正想跑出去,却因为地上有水,没留神给滑倒了,还没爬起来,忽然感觉身上一重,有种被一个人突然扑上来的感觉,并且有双力气奇大的手,一下掰开她的双腿,钱母极尽崩溃,因为她从头到尾没看到任何人。
再笨的女人,也会知道这种状态,肯定是有人想要侵犯她,何况钱母又不傻,只是身边却根本没人,这又是什么情况?
钱母为人很传统,何况也是佛信徒,心里早有一个理念,除了自己的丈夫之外,绝不会让任何男人碰自己,而此刻的情况,她却根本连反抗能力都没有,一瞬间而已,钱母连自杀的念头都有了,可她却什么都做不到。
被吓得崩溃尖叫大哭的同时,偏偏又什么都做不到,钱母忽然想起了自己的信仰,佛教,绝望崩溃中,她本能哭啼着念起早已滚瓜烂熟的佛经。
说也怪了,没念几句在钱母身上,还没来得及侵犯他的那个‘人’忽然消失了,钱母身体一轻,顿时感觉自己又能动了。
她迷惑不解的哭着爬起来,本能四周看了圈,最后目光停在残留了一些水雾的镜子上,周围没人,可镜子里,钱母身后竟站着一个又黑又丑又矮的男人,在贴在她背后不到半米的地方,钱母回头却又看不到人,她吓得冲到门边想跑出去,可却怎么都打不开门,顿时崩溃的哭着大喊大叫,向外求救。
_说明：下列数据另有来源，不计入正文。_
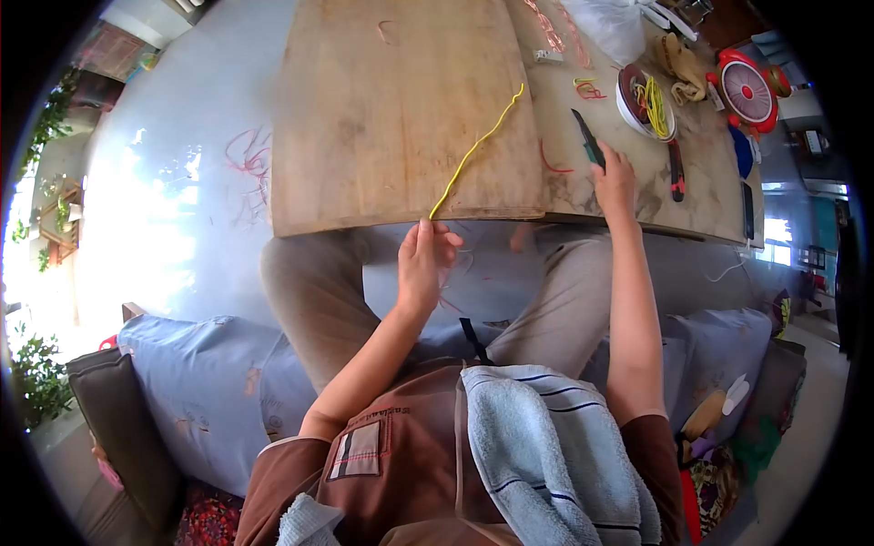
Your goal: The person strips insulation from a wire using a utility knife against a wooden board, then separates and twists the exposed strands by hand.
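Note:
Between the thumb and fingers of my left hand (425, 264) is the lower end of a yellow wire (475, 148), at the front edge of the wooden board (364, 118). The rest of the wire runs up and to the right across the board. My right hand (615, 180) is on the table to the right, its fingers closed on the green handle of a knife (589, 143). The knife's dark blade points up and left. A short red wire (552, 162) lies left of the knife.
A white bowl (626, 116) with yellow wire stands beyond my right hand, with a red and black cutter (676, 171) beside it. Farther right are a red round fan (748, 91) and a beige glove (681, 65). Wire scraps (249, 155) lie on the floor at left.

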Demonstrator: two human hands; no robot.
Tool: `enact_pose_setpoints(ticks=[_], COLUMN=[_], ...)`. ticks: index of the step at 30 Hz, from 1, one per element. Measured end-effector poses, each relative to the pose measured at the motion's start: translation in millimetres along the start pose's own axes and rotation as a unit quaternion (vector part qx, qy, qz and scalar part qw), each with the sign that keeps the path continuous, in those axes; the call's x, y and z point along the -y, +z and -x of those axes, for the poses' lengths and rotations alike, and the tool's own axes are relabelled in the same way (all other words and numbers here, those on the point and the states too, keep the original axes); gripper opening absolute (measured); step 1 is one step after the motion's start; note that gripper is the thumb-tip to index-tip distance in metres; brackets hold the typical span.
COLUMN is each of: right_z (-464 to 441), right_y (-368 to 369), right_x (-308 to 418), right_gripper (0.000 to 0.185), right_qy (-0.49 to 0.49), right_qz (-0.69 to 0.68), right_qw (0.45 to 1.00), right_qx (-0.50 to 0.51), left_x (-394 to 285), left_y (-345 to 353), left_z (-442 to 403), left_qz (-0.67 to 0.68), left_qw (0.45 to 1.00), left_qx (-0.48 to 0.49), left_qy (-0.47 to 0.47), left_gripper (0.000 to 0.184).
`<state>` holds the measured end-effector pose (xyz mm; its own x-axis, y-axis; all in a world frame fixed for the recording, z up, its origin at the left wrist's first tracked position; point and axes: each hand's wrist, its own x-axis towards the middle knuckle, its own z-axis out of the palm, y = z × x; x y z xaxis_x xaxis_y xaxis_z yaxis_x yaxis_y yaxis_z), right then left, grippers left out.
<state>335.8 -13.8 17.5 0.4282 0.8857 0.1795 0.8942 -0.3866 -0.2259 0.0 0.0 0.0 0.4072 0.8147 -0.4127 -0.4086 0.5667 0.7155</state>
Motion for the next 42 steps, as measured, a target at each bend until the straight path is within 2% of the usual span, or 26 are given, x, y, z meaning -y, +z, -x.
enact_pose_setpoints(ticks=[2, 5, 9, 12, 15, 17, 21, 23, 27, 30, 33, 36, 42], right_z=[4, 18, 57, 69, 69, 68, 75, 80, 85, 83, 78, 75, 82], right_y=[-17, -45, -62, -45, -32, -27, -39, -44, -46, -35, -25, -16, -18], right_x=[11, 55, 120, 142, 147, 142, 143, 138, 133, 132, 130, 125, 127], right_gripper=[0.042, 0.039, 0.039, 0.038, 0.036, 0.033, 0.027, 0.025, 0.027, 0.035, 0.040, 0.043, 0.034], right_qy=[-0.018, -0.109, -0.142, -0.096, -0.049, -0.073, -0.061, -0.095, -0.161, -0.210, -0.259, -0.266, -0.258], right_qz=[-0.078, -0.248, -0.213, -0.216, -0.208, -0.244, -0.229, -0.176, -0.064, -0.042, -0.048, -0.045, -0.088], right_qw=[0.996, 0.961, 0.965, 0.967, 0.977, 0.967, 0.971, 0.980, 0.985, 0.975, 0.963, 0.961, 0.961], right_qx=[-0.039, -0.049, 0.062, 0.091, 0.015, 0.007, 0.035, 0.013, -0.006, -0.058, -0.064, -0.062, -0.037], left_x=[-4, -4, 5, -4, -9, -9, -11, -11, -11, -7, -9, -10, -4], left_y=[7, 23, 37, 41, 34, 23, 25, 26, 27, 26, 26, 28, 27], left_z=[3, 7, 7, 6, 6, 1, -4, -9, -10, -10, -9, -8, -8], left_qz=[0.076, 0.149, 0.156, 0.094, 0.013, -0.023, 0.041, 0.082, 0.078, 0.076, 0.070, 0.045, 0.025], left_qw=[0.997, 0.988, 0.985, 0.990, 0.994, 0.991, 0.984, 0.979, 0.980, 0.981, 0.982, 0.985, 0.990], left_qx=[-0.008, -0.038, -0.040, -0.044, 0.002, 0.060, 0.067, 0.061, 0.065, 0.074, 0.077, 0.082, 0.067], left_qy=[-0.024, -0.026, -0.060, -0.097, -0.105, -0.115, -0.160, -0.176, -0.171, -0.163, -0.156, -0.142, -0.120], left_gripper=[0.024, 0.024, 0.023, 0.024, 0.022, 0.022, 0.022, 0.022, 0.022, 0.022, 0.021, 0.021, 0.021])
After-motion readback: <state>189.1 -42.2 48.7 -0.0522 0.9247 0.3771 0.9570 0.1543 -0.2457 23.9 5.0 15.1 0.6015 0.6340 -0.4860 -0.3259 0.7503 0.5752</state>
过了一阵,寂静无声的洗手间里,钱母忽然听到我的声音,让她再开门试试,被吓得毫无主见中,她下意识服从了我的指令,不想门一扭就开,完全没有之前被锁住的样子。
钱母说完,咬着下唇看着我,脸色有些发红,显然刚才的经历让她又害怕又害羞,这会儿冷静下来,想必她也清楚刚才的东西根本不是人,而是鬼,所以这种事情才愿意跟我说。
“余师傅,那……到底是什么?为什么要缠着我?”钱母不解又紧张的问我,我看她一眼,沉吟一下,跟他说,这件事情我之前刚知道,你家里是有个脏东西,但我还没来得及跟你们警告,他就出来作恶了,我们先回去吧,钱夫人……这件事情,你不能隐瞒,除了你儿子和儿媳,你丈夫和丈母娘都必须知道。
钱母微微错愕,脸色通红的说,这……这件事怎么能让妈知道,太丢人了,我单独告诉你,就是怕妈知道,就不能不说吗?再说……这种事情要我怎么开口啊!
我笑着摆摆手,让她不要紧张,这件事由我来说就好,同时我让钱母放心,说是要说,但我省略点细节不就行了?我有我必须说的原因,其他的你不用担心。